Jakarta, Porotnews.com – Menteri Perdagangan Enggartiasto Lukita melakukan pertemuan dengan United States Trade Representative (USTR). Pertemuan tersebut guna membahas isu ditariknya fasiltas tarif impor rendah yang diberikan oleh Amerika Serikat ke produk-produk Indonesia.
Dilansir dari siaran pers Kementerian Perdagangan (Kemendag), Senin (30/7/2018), pertemuan tersebut berlangsung pada 27 Juli lalu di Washington DC.
Dalam pertemuan itu, Mendag menuturkan kunjungan kerja ke AS kali ini sangat tepat waktunya dan strategis dalam menegaskan kembali arti penting perdagangan kedua negara.
“Proses peninjauan ulang (Generalized System of Preferences/GSP) saat ini tengah berlangsung, oleh karena itu kunjungan kali ini sangat tepat waktunya dan strategis dalam menegaskan kembali arti penting perdagangan kedua negara,” kata Enggar.
Mendag menyampaikan kepada perwakilan USTR, Duta Besar Robert E. Lighthizer, bahwa Indonesia akan meningkatkan ekspor produk-produk yang potensial di pasar AS.
Di sisi lain, Indonesia siap membeli bahan baku dan barang modal produksi AS yang tidak diproduksi di dalam negeri untuk mendukung industri Tanah Air sehingga produksi dan ekspor akan meningkat.
“Dubes Lighthizer sangat menghargai dan menyambut baik pendekatan Pemerintah Indonesia untuk bekerja sama meningkatkan hubungan bilateral kedua negara sebagai mitra strategis.
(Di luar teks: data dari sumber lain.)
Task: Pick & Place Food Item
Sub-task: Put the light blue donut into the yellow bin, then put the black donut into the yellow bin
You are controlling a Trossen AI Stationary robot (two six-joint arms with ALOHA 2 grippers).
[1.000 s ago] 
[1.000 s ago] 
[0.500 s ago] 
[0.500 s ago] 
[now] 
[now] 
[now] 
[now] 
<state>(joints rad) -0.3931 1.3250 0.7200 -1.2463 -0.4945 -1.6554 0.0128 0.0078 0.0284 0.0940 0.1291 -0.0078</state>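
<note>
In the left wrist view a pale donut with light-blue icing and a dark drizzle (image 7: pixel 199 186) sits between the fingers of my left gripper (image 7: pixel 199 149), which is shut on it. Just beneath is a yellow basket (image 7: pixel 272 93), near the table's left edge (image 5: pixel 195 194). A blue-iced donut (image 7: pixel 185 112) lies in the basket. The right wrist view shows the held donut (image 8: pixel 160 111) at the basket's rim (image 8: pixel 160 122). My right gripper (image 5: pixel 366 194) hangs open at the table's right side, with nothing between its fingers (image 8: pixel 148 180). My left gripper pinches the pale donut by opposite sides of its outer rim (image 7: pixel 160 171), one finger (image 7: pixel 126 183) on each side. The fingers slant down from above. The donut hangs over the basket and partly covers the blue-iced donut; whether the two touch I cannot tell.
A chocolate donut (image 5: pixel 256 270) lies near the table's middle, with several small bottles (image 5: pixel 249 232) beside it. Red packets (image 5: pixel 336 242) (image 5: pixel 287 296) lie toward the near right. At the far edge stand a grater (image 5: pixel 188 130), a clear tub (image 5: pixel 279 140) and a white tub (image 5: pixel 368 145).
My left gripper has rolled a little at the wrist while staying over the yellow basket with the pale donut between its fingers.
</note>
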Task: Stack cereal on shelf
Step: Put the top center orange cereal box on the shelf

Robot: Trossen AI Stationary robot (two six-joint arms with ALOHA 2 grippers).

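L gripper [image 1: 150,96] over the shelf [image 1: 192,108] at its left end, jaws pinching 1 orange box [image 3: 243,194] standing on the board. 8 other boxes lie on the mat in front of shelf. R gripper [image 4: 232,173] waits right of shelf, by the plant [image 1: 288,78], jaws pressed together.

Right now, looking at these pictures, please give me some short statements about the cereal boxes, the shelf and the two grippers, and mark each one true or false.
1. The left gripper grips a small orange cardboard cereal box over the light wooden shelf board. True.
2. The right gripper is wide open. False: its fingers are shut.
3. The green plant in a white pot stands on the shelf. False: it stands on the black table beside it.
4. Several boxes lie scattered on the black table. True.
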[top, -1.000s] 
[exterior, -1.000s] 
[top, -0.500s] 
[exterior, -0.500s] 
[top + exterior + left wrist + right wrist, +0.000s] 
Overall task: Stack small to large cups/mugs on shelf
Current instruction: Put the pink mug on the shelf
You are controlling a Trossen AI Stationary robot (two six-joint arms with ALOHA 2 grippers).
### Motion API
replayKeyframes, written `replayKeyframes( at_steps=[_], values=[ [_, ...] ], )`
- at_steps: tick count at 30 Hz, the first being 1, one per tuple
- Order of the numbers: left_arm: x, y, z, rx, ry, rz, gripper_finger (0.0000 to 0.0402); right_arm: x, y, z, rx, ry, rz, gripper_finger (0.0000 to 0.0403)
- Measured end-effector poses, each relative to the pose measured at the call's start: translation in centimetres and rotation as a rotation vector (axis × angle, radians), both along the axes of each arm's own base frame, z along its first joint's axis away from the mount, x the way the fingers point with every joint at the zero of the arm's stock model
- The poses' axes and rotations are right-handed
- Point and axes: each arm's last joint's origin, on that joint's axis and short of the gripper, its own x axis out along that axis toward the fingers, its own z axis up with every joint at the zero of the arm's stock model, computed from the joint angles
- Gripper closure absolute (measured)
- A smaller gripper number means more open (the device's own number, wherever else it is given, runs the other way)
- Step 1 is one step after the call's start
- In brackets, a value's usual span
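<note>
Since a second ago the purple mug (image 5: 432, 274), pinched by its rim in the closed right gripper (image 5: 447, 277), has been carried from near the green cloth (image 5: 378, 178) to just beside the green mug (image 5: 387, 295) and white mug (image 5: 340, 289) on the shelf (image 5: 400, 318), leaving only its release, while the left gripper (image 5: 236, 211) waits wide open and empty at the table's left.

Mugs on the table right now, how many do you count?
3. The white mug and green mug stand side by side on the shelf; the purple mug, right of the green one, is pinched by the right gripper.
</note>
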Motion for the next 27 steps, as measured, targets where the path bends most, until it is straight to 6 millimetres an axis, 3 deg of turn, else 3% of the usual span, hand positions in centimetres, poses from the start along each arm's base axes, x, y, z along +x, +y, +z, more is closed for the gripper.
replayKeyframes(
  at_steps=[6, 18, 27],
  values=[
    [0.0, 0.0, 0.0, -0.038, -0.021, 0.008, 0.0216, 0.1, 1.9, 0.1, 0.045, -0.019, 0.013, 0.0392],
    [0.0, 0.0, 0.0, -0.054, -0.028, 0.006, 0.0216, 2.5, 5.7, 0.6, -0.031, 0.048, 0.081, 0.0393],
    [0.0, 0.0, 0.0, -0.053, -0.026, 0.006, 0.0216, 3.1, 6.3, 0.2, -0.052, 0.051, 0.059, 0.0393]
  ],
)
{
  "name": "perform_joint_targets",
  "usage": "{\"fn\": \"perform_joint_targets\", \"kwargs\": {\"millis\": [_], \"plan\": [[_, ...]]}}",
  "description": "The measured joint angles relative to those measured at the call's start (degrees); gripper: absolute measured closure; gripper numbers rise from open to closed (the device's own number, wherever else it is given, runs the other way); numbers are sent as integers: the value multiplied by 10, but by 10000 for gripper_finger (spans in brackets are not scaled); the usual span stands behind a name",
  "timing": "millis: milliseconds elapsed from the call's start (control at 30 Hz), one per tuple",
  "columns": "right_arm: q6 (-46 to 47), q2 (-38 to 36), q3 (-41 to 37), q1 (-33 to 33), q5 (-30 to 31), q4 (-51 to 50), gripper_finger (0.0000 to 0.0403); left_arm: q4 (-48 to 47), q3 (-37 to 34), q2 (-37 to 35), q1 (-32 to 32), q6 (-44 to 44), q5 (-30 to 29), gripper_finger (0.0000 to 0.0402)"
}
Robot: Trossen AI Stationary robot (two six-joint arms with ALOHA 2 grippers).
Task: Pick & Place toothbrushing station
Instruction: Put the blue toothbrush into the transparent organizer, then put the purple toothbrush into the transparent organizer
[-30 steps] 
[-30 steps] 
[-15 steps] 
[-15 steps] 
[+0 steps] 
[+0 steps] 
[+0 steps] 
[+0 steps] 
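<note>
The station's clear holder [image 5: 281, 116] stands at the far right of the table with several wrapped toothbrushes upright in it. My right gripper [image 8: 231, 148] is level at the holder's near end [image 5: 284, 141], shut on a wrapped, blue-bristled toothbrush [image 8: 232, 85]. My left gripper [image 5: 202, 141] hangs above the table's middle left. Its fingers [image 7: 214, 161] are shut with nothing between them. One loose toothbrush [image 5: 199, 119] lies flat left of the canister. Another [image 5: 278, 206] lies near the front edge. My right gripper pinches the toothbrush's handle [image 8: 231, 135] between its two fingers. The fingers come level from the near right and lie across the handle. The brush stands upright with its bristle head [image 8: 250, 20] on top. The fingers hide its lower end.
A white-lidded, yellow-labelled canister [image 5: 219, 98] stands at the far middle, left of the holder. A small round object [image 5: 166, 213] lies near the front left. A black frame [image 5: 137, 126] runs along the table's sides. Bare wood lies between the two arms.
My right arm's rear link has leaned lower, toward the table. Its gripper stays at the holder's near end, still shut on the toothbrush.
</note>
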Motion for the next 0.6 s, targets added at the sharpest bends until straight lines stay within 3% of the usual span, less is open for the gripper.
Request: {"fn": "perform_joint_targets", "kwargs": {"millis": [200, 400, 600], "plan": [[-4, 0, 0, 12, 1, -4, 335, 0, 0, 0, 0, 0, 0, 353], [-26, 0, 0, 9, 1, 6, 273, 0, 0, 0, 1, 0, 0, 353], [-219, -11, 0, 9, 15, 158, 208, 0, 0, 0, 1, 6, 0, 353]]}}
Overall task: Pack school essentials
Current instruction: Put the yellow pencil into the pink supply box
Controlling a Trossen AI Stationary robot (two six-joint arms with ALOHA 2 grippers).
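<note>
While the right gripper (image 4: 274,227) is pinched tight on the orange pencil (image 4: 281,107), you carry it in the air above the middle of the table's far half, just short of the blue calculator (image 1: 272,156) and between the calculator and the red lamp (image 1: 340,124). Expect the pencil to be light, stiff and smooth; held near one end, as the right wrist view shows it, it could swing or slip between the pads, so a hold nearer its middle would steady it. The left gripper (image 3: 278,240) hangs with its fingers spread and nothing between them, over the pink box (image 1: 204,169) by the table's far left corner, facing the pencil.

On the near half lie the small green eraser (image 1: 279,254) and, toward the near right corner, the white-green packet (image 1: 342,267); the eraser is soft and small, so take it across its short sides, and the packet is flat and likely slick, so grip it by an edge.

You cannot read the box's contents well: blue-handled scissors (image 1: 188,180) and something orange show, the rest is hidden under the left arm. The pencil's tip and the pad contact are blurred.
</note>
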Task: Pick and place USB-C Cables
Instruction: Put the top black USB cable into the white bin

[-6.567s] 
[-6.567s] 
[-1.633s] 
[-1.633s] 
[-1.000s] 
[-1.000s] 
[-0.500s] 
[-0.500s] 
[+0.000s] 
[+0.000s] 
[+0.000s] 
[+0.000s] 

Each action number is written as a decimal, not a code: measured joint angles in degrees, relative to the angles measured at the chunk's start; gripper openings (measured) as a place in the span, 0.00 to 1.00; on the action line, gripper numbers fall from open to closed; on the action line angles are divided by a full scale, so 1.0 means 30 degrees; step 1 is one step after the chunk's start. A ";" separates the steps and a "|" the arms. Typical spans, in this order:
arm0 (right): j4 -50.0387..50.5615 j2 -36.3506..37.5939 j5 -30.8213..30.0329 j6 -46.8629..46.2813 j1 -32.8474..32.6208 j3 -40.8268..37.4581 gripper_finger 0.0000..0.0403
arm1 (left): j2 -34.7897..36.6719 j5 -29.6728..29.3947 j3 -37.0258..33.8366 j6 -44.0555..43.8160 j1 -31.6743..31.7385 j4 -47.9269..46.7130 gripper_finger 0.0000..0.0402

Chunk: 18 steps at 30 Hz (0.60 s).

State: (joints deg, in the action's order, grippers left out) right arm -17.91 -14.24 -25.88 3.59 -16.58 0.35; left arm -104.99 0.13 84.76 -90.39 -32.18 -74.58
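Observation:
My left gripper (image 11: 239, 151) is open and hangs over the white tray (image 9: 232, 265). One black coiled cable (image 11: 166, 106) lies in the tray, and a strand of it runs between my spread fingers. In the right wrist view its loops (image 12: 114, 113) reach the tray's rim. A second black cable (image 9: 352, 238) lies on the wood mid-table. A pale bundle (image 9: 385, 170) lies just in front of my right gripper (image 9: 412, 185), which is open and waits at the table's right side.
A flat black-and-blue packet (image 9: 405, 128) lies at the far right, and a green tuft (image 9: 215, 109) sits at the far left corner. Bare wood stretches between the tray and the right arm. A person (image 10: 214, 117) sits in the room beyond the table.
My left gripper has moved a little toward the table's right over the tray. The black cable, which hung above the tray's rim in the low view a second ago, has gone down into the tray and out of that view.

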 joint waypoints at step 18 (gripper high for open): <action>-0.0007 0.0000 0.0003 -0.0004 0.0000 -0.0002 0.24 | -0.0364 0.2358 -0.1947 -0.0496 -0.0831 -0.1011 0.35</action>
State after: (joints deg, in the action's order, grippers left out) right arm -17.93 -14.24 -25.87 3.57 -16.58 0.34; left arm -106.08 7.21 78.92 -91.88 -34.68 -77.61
Kerja sama Indonesia-AS diharap dapat meningkatkan nilai perdagangan kedua negara yang menurut kami masih sangat rendah dibanding potensi yang ada,” kata Enggar.
Enggar mengatakan Indonesia masih memerlukan fasilitas tarif impor rendah dalam skema GSP dan pengecualian pengenaan kenaikan tarif impor produk besi baja dan aluminium.
“Permintaan mempertahankan GSP untuk Indonesia tersebut tidak hanya untuk kepentingan industri di Indonesia, tetapi juga juga untuk kepentingan industri di AS karena terkait proses produksi domestik mereka, jadi sebetulnya ini kerja sama win-win [saling menguntungkan],” ungkap Mendag Enggar.
Adapun produk-produk RI yang selama ini mendapat fasilitas tarif impor rendah itu adalah karet, ban mobil, perlengkapan perkabelan kendaraan, emas, asam lemak, perhiasan logam, aluminium, sarung tangan, alat musik, pengeras suara, keyboard, dan baterai.
Pada 2017, produk Indonesia yang menggunakan skema GSP bernilai US$ 1,9 miliar. Angka ini masih jauh di bawah negara-negara penerima lainnya seperti India (US$ 5,6 miliar), Thailand (US$ 4,2 miliar), dan Brasil (US$ 2,5 miliar).